Mit vergleichsweise wenig Marketinglärm hat
Intel am 29. Mai seine neue CPU namens Itanium lanciert. Der Empfang in den Medien und bei den Analysten war eher kühl. Forrester Research rät, mit dem Kauf von Itanium-Systemen abzuwarten, bis die Hersteller wirkliche Vorteile aufzeigen könnten und die Medien konzentrierten sich auf die eher unspektakulären Leistungsdaten.

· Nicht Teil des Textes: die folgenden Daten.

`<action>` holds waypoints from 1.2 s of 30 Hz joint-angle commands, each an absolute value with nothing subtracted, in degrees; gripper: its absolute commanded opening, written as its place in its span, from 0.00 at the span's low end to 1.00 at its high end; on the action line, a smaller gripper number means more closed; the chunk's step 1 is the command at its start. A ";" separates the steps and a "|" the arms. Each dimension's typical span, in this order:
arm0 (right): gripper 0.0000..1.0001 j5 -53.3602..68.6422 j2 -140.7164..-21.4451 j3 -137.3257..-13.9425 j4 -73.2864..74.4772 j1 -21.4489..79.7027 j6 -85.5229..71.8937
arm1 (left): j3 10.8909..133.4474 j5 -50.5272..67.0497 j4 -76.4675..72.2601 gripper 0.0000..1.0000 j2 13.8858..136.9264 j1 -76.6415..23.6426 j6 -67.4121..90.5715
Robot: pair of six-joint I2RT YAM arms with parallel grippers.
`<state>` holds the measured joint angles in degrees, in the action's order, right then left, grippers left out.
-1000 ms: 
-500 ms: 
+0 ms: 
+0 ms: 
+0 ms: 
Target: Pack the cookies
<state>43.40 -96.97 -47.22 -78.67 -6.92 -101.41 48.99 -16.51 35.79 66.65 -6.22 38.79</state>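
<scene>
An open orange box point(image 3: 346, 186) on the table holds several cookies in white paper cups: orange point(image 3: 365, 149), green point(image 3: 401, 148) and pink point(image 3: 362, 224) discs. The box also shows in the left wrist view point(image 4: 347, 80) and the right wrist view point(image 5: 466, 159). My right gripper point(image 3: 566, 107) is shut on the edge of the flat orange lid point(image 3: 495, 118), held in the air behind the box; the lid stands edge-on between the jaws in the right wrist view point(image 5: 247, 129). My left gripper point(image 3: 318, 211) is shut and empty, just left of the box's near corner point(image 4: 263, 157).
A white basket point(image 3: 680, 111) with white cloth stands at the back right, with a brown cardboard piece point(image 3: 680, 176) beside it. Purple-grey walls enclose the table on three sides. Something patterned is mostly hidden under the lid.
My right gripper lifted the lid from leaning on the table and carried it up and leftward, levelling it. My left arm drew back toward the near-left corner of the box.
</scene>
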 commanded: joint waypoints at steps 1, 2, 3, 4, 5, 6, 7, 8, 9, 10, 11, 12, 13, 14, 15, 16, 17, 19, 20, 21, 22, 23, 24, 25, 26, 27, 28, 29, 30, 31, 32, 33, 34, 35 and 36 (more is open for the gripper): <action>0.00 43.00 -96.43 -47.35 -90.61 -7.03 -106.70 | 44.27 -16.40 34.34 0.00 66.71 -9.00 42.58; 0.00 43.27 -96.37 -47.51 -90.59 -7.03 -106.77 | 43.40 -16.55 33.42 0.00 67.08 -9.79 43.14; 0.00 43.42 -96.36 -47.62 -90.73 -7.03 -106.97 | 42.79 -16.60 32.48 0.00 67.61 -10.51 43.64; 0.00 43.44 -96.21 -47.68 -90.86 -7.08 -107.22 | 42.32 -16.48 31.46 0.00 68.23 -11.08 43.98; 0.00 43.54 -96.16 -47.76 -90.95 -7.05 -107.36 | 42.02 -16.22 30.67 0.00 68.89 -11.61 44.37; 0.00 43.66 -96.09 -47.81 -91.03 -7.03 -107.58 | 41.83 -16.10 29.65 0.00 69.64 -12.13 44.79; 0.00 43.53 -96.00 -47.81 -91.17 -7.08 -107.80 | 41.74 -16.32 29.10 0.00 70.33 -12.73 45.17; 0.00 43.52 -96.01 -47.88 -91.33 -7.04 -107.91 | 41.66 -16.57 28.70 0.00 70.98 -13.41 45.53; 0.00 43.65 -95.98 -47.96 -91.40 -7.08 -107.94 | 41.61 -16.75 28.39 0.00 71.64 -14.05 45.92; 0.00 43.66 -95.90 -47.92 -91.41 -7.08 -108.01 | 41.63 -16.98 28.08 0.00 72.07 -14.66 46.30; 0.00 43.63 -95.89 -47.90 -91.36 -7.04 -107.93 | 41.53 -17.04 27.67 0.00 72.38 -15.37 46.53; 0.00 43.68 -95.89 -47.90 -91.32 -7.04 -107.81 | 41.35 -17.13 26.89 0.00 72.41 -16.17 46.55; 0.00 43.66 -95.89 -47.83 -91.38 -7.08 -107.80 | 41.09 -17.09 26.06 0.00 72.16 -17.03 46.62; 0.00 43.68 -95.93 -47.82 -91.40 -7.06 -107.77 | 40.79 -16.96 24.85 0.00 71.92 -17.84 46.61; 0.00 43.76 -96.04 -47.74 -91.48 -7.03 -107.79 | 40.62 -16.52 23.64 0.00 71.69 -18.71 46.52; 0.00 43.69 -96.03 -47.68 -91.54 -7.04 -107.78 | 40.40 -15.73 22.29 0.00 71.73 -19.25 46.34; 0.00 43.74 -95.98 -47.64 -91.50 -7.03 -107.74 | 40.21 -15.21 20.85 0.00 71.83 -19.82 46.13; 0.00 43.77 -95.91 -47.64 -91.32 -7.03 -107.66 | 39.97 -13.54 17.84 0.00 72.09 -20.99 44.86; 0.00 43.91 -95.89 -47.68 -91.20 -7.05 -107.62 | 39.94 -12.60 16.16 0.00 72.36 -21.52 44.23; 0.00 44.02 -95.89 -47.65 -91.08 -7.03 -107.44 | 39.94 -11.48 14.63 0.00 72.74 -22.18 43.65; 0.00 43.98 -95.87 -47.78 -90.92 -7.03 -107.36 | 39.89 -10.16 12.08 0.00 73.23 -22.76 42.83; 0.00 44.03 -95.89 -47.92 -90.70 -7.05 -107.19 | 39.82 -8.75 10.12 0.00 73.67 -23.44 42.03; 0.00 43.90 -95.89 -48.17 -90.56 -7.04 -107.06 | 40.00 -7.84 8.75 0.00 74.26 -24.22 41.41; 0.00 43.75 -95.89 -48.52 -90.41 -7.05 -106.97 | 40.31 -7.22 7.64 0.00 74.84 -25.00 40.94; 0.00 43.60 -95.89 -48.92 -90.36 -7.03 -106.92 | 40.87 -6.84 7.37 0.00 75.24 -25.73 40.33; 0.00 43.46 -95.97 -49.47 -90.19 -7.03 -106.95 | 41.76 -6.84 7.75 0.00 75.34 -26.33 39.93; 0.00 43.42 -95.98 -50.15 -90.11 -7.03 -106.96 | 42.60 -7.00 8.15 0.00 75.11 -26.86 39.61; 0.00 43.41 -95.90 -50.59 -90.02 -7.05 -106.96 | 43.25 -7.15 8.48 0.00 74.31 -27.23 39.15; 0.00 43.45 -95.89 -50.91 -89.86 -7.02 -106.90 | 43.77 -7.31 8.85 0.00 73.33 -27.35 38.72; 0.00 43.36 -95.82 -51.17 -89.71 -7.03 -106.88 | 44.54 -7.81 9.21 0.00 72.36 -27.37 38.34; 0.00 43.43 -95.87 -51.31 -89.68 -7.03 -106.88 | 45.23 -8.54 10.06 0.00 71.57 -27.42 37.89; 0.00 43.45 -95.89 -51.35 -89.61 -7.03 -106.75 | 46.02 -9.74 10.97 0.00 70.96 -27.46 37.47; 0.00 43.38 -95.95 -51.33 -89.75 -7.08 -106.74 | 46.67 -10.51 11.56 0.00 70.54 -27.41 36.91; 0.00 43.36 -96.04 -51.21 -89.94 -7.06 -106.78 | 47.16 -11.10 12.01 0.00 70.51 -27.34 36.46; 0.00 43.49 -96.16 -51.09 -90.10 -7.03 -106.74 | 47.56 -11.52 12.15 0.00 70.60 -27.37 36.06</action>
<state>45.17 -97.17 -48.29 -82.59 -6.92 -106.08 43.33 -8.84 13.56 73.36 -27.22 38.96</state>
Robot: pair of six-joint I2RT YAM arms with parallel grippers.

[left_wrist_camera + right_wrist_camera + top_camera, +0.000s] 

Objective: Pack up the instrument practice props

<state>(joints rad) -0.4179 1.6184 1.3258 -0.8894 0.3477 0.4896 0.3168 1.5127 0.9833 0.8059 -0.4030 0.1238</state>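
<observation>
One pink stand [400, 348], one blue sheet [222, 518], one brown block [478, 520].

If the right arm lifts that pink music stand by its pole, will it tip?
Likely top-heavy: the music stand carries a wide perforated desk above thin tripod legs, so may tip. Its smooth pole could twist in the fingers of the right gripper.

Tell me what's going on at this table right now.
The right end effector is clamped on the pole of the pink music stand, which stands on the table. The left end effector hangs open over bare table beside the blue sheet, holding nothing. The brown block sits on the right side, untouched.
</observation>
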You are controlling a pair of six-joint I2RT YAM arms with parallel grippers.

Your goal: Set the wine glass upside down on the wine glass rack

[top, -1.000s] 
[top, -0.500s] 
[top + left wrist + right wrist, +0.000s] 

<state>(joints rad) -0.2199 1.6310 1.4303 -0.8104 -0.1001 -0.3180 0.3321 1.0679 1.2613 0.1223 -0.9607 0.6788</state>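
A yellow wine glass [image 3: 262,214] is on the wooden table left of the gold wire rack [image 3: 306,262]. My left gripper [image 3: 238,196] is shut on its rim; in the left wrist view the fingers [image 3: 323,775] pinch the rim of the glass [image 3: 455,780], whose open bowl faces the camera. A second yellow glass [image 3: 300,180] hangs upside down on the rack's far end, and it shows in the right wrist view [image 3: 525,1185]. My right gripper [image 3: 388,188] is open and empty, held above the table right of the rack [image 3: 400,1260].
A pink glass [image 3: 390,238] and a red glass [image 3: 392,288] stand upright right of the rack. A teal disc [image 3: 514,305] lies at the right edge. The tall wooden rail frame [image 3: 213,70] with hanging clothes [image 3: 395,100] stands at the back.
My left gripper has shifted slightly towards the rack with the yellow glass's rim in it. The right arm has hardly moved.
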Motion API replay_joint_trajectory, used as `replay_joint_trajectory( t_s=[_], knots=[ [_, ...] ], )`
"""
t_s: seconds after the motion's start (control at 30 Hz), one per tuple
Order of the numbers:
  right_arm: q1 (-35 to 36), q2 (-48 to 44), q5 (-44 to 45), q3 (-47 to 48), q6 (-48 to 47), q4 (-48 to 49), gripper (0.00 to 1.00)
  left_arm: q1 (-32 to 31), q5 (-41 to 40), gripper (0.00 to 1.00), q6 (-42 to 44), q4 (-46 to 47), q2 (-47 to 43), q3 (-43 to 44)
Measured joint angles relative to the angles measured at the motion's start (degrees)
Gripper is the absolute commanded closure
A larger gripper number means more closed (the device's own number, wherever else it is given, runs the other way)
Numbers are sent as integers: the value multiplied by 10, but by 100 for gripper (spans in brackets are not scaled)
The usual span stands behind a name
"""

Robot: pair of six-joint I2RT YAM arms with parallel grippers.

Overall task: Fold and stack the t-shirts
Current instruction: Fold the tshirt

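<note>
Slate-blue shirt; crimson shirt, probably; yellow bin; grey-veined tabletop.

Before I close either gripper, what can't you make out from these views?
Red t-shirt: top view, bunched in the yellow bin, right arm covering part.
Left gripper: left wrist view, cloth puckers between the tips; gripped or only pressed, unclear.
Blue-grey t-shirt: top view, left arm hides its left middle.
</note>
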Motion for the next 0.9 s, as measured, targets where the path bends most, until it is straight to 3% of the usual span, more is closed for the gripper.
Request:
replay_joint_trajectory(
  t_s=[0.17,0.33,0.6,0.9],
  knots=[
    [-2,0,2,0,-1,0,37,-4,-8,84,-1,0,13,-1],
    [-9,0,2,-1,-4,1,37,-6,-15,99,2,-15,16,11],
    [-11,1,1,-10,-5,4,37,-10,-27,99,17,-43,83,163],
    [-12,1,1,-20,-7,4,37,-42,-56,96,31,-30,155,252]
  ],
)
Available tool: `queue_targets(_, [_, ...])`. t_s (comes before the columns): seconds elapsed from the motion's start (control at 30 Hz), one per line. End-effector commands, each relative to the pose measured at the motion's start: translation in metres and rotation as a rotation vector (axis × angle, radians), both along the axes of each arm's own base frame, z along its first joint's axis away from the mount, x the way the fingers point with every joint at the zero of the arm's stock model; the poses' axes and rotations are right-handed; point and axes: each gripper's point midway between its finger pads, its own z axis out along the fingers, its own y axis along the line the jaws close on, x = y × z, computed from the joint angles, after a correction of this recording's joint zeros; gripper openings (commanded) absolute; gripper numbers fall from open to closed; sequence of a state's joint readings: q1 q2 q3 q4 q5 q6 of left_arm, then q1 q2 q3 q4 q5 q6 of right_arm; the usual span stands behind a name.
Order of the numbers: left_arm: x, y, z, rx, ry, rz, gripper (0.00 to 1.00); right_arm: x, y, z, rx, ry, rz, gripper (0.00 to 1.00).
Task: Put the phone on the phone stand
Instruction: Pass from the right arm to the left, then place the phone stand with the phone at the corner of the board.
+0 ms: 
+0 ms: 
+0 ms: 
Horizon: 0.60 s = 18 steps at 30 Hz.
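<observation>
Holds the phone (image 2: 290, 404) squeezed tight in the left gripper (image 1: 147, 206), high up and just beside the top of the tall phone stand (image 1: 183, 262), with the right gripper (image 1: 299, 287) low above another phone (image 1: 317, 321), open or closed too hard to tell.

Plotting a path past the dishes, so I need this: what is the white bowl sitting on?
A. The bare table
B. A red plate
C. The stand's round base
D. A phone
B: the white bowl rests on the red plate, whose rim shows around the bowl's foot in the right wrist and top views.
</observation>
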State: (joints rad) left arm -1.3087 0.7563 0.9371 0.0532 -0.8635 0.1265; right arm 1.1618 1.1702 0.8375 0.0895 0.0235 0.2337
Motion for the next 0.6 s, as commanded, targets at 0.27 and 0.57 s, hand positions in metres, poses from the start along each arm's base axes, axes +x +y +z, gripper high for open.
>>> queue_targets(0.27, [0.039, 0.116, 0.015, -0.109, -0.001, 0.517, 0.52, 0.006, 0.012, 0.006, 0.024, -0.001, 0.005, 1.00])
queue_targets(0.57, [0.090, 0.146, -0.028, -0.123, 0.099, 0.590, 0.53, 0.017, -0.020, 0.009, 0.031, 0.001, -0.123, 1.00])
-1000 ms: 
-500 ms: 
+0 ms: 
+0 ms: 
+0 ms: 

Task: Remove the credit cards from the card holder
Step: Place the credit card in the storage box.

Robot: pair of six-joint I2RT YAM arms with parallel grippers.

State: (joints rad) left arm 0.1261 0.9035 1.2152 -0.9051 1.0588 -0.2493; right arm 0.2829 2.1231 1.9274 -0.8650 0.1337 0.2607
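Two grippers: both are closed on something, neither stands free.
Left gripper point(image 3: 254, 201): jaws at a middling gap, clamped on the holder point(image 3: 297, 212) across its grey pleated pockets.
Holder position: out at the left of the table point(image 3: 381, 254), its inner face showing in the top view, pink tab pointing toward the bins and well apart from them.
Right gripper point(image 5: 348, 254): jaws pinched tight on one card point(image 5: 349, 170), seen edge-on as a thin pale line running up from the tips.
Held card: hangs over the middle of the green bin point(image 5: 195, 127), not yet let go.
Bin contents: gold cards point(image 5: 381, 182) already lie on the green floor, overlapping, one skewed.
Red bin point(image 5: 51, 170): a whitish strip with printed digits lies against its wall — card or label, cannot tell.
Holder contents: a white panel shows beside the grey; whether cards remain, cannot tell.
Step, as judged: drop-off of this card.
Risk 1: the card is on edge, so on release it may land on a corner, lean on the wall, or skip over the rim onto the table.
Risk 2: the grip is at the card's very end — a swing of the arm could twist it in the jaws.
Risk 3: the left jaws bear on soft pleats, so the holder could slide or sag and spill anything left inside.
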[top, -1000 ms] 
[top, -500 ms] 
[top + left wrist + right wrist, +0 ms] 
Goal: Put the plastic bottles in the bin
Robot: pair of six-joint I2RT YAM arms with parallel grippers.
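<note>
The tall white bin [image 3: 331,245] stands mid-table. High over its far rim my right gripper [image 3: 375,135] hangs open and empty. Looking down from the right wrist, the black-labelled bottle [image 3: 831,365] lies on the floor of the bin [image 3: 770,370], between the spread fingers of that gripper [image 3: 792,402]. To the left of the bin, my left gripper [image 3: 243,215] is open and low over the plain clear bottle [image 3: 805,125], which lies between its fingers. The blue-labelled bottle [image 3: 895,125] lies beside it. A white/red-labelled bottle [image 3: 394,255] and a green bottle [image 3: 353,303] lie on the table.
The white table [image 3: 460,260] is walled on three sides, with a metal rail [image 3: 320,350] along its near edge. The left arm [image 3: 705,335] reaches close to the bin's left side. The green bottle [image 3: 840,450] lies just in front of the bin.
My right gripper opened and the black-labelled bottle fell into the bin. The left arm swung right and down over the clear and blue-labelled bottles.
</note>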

Weil der Itanium nicht rückwärtskompatibel ist, wird er vorerst wohl erst für wissenschaftliche Anwendungen und Datenbank-Server, wo ein grosser adressierbarer Speicherbereich wichtig ist, eingesetzt werden. Sein Marktpotential ist noch beschränkt.
Der Vorbote
Aber wenn man sich nur auf die Startschwierigkeiten konzentriert, übersieht man leicht das revolutionäre Potential des neuen 64-Bit-Chips. Nach 20 Jahren x86-Architektur benutzt
Intel zum ersten Mal ein völlig neues Chip-Design. Das mag ein schwieriger Schritt sein, aber er eröffnet neues Entwicklungspotential. Intel selbst verkündet, dass das Itanium-Konzept die nächsten 15 Jahre bestimmen wird. Schon die zweite Itanium-Generation (Mc Kinley) wird wesentlich leistungsfähiger sein.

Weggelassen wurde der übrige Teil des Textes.